#### GIVEN INFORMATION ####

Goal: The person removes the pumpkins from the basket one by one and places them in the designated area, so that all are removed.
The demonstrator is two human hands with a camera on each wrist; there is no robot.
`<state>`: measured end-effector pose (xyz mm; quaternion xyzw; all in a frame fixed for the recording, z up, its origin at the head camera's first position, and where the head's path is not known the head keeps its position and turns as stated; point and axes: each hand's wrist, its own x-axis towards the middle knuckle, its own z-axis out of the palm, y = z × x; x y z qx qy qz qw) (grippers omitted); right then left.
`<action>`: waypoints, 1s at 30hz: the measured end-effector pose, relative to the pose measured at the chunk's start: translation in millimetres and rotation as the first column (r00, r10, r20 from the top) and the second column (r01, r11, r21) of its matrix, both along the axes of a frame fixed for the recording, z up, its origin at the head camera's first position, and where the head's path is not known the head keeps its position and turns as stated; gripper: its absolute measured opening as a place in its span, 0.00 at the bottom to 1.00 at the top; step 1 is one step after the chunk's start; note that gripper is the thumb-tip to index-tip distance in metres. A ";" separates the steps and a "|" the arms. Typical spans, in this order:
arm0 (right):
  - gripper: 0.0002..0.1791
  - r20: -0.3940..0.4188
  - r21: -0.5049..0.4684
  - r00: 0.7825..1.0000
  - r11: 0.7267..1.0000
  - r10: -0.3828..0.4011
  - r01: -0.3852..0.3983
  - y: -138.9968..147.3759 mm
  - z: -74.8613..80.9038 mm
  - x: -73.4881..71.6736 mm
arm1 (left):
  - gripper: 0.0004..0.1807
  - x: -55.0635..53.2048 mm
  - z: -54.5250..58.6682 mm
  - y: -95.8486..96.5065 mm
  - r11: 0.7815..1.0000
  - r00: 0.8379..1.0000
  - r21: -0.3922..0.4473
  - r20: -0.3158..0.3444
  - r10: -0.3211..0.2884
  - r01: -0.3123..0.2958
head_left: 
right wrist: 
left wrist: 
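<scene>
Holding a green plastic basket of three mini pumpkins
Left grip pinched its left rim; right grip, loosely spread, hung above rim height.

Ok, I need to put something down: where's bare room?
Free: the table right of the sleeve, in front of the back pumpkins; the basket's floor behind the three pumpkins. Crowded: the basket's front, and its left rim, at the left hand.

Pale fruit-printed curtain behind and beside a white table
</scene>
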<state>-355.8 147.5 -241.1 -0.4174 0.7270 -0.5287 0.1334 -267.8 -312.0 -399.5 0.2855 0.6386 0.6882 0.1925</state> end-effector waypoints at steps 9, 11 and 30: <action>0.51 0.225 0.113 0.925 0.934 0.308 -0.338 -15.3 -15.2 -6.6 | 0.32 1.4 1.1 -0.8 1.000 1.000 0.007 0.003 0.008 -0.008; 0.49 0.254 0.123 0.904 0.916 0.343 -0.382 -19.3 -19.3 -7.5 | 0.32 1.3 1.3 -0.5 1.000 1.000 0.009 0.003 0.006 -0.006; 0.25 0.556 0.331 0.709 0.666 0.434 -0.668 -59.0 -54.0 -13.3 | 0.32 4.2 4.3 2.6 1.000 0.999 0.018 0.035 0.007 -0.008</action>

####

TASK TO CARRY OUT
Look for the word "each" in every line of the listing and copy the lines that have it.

WRITTEN ANSWER
The demonstrator is two human hands with a camera on each wrist; there is no robot.
`<state>`: measured end-effector pose (xyz mm; quaternion xyzw; all in a frame fixed for the recording, z up, its origin at the head camera's first position, and where the head's path is not known the head keeps its position and turns as stated; point and axes: each hand's wrist, its own x-axis towards the middle knuckle, its own z-axis out of the palm, y = z × x; x y z qx qy qz qw) (grippers omitted); right then left.

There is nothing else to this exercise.